Researchers in this analysis — led by Laure Dupont-Benjamin, Ph.D., director, of global health outcomes at ViiV Healthcare — conducted a systematic literature review to identify all relevant trials for this comparison. They assessed efficacy data for the two therapies compared with no use of PrEP.

Researchers specifically reviewed the data from the HPTN 083 and 084 trials, which led to Apretude’s approval, and the PURPOSE 1 and 2 trials, which were conducted with Yeztugo.

The predicted efficacy of Apretude compared with no PrEP in reducing HIV acquisition risk was 96% in men who have sex with men (MSM) and transgender women and 98% in cisgender women. In the PURPOSE trials, the predicted efficacy of Yeztugo compared with no PrEP was 95% in men/gender-diverse people and 100% in cisgender women. Researchers of the indirect comparison study also found similar efficacy for both products when compared with oral PrEP.

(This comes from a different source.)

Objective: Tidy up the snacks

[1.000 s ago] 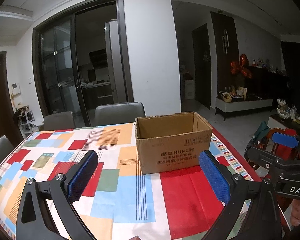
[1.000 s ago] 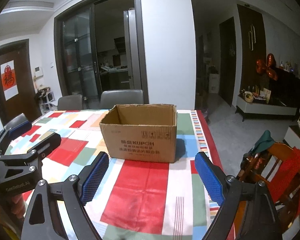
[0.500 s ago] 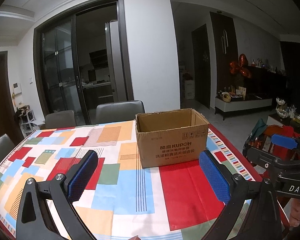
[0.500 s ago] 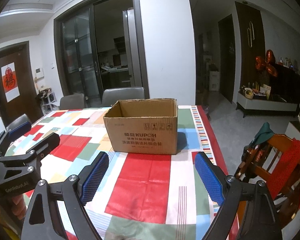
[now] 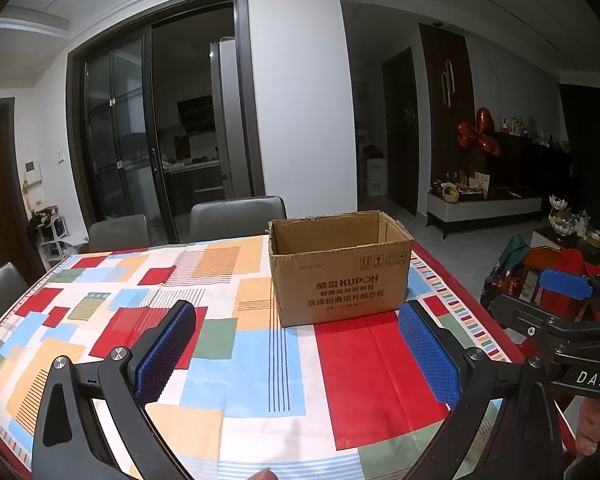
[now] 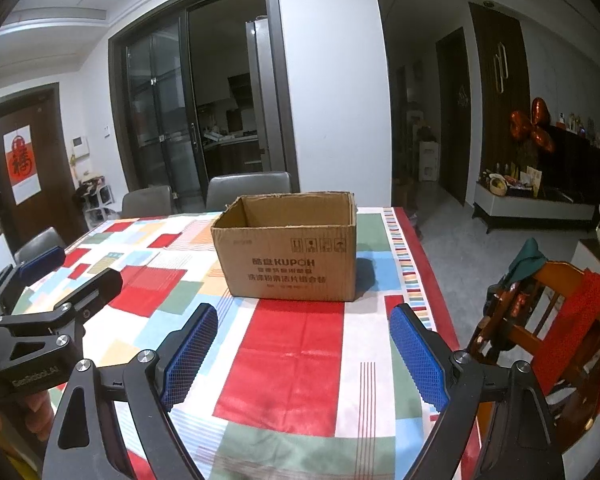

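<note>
- So there's a plain brown corrugated cardboard box (image 5: 342, 272) sitting on the surface (image 5: 228, 360), over toward the right edge. Top flaps are gone or folded away, the rim looks a bit ragged, and there's dark printed lettering plus little handling icons on the front face.
- Inside the box, all you can see is bare cardboard on the upper inner walls. The bottom is hidden from both angles, so can't say what's in it, if anything.
- The surface is covered with a patchwork-print tablecloth (image 6: 300, 360): flat blocks of red, light blue, orange, green and white, some striped patches, with a red border and a strip of little coloured dashes along the right side.
- Left gripper (image 5: 298, 354): jaws spread wide, nothing between them. Black angular plastic arms with silver bolts, and blue pads (image 5: 166, 354) with a fine mesh-like texture. It hangs over the near part of the cloth, well short of the box.
- Right gripper (image 6: 302, 358): same build, also wide apart and empty, pointed at the box from the near side, not touching it.
- Grey padded chairs (image 5: 236, 218) stand along the far side, and a glossy wooden chair (image 6: 540, 320) with red fabric draped on it is off to the right.
</note>
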### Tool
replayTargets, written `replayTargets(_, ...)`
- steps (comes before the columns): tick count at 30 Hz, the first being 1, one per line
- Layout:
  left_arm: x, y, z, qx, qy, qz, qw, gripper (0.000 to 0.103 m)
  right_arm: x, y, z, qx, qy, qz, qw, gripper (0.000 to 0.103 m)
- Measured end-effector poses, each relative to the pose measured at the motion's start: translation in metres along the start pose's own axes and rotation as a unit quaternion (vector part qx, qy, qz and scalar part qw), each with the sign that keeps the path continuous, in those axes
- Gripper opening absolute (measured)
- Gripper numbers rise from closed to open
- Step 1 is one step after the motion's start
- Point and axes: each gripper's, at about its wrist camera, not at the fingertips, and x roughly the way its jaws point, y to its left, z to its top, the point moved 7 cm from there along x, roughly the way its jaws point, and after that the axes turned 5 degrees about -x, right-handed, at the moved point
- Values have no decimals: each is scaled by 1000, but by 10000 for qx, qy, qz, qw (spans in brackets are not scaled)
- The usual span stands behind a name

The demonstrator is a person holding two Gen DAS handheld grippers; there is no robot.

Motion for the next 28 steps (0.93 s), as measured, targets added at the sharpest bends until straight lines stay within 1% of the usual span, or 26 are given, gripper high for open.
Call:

“Additional factors associated with these regimens, including the potential for drug-drug interactions and adverse events (e.g., injection site reactions), real-world usage, seroconversion resistance, and patient preference, will be important to comprehensively assess clinical value and assist with decision-making,” researchers noted.

Approximately 1.2 million people in the United States have HIV, according to the 2022 Centers for Disease Control and Prevention (CDC). There is currently no cure for HIV or AIDS.

Increasing access to PrEP is one of the key initiatives of Ending the HIV Epidemic in the U.S., which aims to reduce the number of new HIV infections by 90% by 2030. However, only 36% of people who would benefit from PrEP were accessing it, a CDC estimate shows.